I’ve always wanted to do something great. My earliest memories of greatness as a kid got me to believe that I would be a Ninja Turtle one day. Excuse my Westernized childhood; it is within the era I grew up in. However, I’m humbled in being a 90’s baby raised in the African country of countries in Zimbabwe, deep in the bowls of rich-hood Kumalo close to the border-line jumpers of the Parklandians. I know the homies will have thoughts about that last one.
I was very fortunate to have been exposed to a lot of nice things growing up. Stuff like video-games and Ninja Turtles were a luxury to some of my friends. I could relate to most of them though especially in my high school years. My salad life was turned upside down the moment I went to high school kumusha. I experienced a good dose of humbleness during those times. I could say those dystopian times influenced my ‘something great’ to do. By the time I was 15 the Ninja Turtles had officially left the building.
Unfortunately, it’s replacement was a combination of many artistic things. My love of music, food, art, sport and writing flooded the rest of my teen years. Out of all those criminal passions (everyone has some sort of hobby in one of those fields), I knew that one day I’d turn one into the golden goose. The only issue I had with that was figuring out which egg to lay.

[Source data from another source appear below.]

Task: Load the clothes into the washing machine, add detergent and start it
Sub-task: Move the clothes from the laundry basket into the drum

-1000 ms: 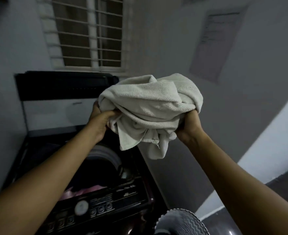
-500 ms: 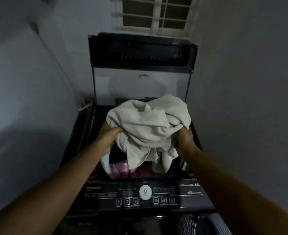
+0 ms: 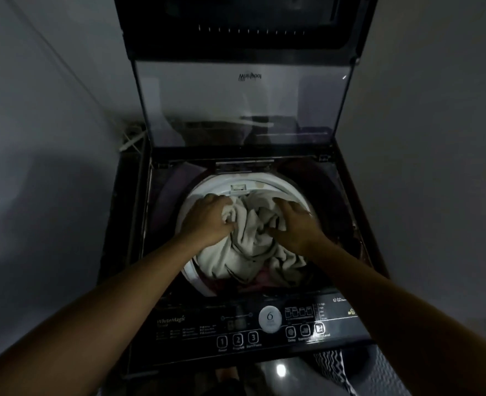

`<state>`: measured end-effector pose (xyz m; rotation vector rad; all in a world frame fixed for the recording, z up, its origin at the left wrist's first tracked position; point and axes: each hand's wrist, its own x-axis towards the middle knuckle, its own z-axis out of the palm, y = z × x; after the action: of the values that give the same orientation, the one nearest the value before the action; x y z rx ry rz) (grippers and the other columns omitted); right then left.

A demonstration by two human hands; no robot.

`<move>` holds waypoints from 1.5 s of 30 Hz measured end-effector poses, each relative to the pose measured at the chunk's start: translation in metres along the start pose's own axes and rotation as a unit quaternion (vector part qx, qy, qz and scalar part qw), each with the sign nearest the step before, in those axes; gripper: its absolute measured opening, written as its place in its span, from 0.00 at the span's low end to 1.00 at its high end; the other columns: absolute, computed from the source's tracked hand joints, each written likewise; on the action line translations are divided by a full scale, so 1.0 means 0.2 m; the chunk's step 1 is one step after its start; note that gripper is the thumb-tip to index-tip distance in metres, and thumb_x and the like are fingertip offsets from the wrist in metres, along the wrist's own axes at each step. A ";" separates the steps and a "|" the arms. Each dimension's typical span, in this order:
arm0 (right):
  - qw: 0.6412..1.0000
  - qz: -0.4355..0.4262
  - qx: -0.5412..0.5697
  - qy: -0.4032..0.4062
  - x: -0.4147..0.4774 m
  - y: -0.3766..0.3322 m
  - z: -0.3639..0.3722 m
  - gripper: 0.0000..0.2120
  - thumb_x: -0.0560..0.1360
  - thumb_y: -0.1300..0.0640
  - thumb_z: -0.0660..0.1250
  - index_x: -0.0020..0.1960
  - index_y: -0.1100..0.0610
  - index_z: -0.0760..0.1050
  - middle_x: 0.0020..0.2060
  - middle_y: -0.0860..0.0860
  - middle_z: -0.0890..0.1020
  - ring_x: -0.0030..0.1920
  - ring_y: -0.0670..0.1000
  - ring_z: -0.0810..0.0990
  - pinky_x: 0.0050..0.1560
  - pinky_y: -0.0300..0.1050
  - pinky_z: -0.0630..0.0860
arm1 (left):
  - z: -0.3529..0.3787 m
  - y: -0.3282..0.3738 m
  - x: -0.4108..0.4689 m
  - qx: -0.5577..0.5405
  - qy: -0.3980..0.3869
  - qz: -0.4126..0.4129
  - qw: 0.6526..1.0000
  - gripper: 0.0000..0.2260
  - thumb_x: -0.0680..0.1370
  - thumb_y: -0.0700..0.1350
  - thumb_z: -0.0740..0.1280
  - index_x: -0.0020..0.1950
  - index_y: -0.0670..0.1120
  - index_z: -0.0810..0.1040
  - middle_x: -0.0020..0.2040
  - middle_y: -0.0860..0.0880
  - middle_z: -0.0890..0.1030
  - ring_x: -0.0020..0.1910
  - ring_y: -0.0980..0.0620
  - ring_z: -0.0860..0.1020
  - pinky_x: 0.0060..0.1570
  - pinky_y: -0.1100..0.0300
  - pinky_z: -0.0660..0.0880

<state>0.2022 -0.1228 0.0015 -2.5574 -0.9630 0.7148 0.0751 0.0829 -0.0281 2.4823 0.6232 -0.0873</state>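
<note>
I see my left hand at ten o'clock and right hand at two o'clock, both clutching the cream towel heaped inside the washing machine drum.

Top-loading washing machine, dark-bodied, lid standing upright and open at the back, its glass panel pale with reflection. Round drum opening ringed in white, filled by a crumpled off-white towel, bunched in deep folds and sagging toward the front edge. Beneath the towel, at the front of the drum, a glimpse of pink clothing. Control panel along the near edge: dark, with a white round dial and numbered buttons 1, 2, 3.
</note>
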 end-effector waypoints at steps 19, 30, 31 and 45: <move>0.946 0.088 -0.099 -0.297 0.32 0.35 0.57 0.52 0.75 0.43 0.74 0.82 0.44 0.39 0.81 0.57 0.35 0.81 0.66 0.41 0.78 0.62 0.56 | 0.65 -0.29 0.17 0.155 -0.280 -0.096 0.943 0.69 0.61 0.66 0.80 0.78 0.57 0.26 0.79 0.38 0.32 0.80 0.33 0.40 0.75 0.31 0.50; 0.951 0.097 -0.079 -0.282 0.40 0.42 0.61 0.60 0.67 0.31 0.74 0.83 0.47 0.39 0.81 0.57 0.39 0.81 0.62 0.40 0.79 0.60 0.53 | 0.60 -0.30 0.27 0.161 -0.289 -0.092 0.939 0.68 0.62 0.65 0.80 0.77 0.57 0.25 0.80 0.40 0.32 0.80 0.34 0.40 0.75 0.33 0.50; 0.957 0.085 -0.062 -0.272 0.38 0.39 0.56 0.56 0.70 0.36 0.75 0.83 0.49 0.43 0.82 0.57 0.42 0.82 0.61 0.43 0.79 0.59 0.55 | 0.57 -0.29 0.25 0.152 -0.282 -0.089 0.943 0.68 0.62 0.66 0.79 0.78 0.57 0.26 0.80 0.40 0.33 0.80 0.34 0.41 0.75 0.35 0.50; 0.989 0.025 -0.116 -0.091 -0.07 0.15 -0.31 0.38 0.77 0.44 0.71 0.80 0.54 0.60 0.75 0.60 0.70 0.73 0.60 0.70 0.72 0.51 0.69 | -0.02 0.35 0.27 0.101 -0.156 0.014 0.982 0.37 0.76 0.57 0.71 0.81 0.49 0.60 0.78 0.42 0.61 0.76 0.39 0.62 0.71 0.47 0.68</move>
<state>0.2435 -0.1600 0.0437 -2.7628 -1.1010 0.9139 0.1538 0.0563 0.0001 2.5924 0.4639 -0.5423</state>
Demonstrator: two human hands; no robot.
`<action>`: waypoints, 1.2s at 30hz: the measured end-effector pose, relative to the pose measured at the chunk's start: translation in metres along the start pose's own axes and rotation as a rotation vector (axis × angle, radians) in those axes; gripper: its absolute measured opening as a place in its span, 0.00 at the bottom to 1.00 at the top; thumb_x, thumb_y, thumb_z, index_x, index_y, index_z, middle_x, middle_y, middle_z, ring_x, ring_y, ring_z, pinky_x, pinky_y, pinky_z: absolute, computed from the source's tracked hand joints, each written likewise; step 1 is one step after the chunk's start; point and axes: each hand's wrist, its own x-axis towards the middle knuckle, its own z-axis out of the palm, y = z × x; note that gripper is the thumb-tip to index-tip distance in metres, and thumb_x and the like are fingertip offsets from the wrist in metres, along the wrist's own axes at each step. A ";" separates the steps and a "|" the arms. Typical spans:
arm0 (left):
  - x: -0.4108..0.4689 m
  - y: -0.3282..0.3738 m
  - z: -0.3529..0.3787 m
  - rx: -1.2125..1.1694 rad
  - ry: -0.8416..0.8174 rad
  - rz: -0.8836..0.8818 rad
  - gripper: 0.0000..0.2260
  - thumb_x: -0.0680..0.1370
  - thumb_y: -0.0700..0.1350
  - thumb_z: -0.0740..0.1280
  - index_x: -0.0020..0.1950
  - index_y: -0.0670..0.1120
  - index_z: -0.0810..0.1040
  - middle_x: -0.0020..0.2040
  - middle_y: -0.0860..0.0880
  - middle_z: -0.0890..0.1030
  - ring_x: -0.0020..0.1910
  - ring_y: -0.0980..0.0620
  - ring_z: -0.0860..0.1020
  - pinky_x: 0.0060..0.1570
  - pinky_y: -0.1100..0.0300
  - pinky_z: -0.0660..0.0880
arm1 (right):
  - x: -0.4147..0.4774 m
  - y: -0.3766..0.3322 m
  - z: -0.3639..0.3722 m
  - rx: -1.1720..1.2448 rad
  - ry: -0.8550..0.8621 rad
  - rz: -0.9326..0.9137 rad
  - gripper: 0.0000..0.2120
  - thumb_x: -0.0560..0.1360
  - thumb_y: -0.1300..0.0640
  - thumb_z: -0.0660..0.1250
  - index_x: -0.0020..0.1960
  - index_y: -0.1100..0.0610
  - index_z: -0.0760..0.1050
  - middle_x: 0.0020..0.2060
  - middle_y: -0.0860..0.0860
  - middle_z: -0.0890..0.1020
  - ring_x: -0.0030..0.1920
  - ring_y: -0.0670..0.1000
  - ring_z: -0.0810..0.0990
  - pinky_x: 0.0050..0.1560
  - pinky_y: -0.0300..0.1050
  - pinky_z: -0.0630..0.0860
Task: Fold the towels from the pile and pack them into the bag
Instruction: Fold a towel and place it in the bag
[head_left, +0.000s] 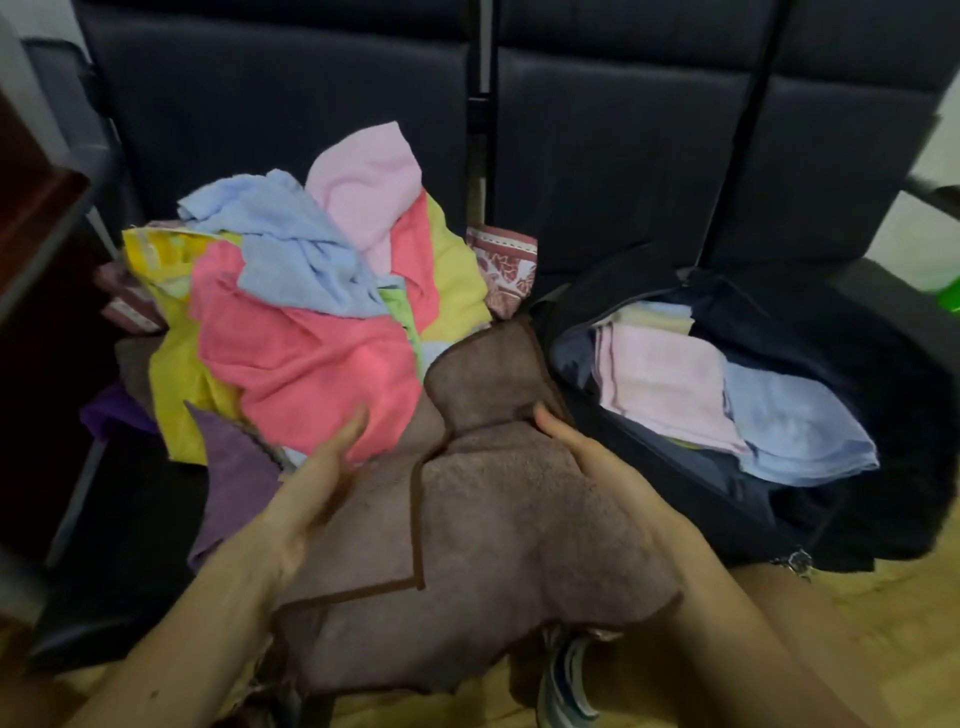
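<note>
At the bottom edge, a striped sneaker (566, 686) stands on the wooden floor (857, 649). Above it, the brown towel (493, 519) hangs between both hands. It has a dark brown border, and 1 corner is folded over its front. The left hand (322, 467) is motion-blurred, with fingers extended straight and lying against the left part of the towel; no curl around the fabric is visible. The right hand (587, 457) grips the towel's upper right part, thumb on top and fingers hidden beneath the fabric. Behind the left hand lies the pile (218, 332) of unfolded towels: a purple towel (234, 467) nearest, a coral towel (311, 353) on top, a yellow towel (176, 374) to the left, then a light blue towel (296, 260) and a pale pink towel (363, 182) farther back. To the right, the dark bag (810, 519) lies open, containing a folded pink towel (660, 384) just beside a folded blue towel (795, 421). Dark upholstered seats (280, 104) stand behind the pile and the bag.
</note>
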 end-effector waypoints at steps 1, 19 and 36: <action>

Not that I suffer from a serious case of indecisiveness but, the fear of missing out is one thing that blotted my mind. The idea of thinking that I’d focus on music without my writing is death in itself. Just the same as me giving up my every-other-day few hours of gaming to old-age adulting is unforgivable. It would seem like I’m afraid of growing up. But, it’s actually a fear of my time ending without experiencing some tiny possibility of greatness in the areas that tickle my fancy.
As I advance to my 30’s at an alarming rate which I’ll try not to make a fuss about, I realize how we people as a race cling on the idea of “making it”. It could be your dream job, your exclusive passion or even just for the money. Something surely drives us. That same thing could easily be the definition of who you are as a person. If we were to dive even deeper you’d realize that an uncontrollable insatiable imagination can bend both ways between extreme joy and extreme horror. Joy in their exquisite creations and talents, and horror in the unimaginable things they may or may not have done to get to that summit.
Let it not cost you a tainted scar that we now grieve a man who wanted it all. Others just try to stay alive in a city of suits with money that could burn your eyes. The appeal of wonders and magical lights intoxicated with potions that draw you towards undesirable motions. I could justify the greed in men but, that would be a lie even to myself.
I no longer live in a Ninja Turtle world. I no longer feel like greatness appeals as it used to. So many things have changed that I hold bruises within the imagination of life in life itself. I dream big dreams that I plan to travel to, wishes I hope to come true. My life has been a crushed mixed bag, hopefully, some good tasting lemonade comes out from it. I speak for myself and others can follow:
Because I’m still here, I AM GREATNESS; my Higher Power told me so!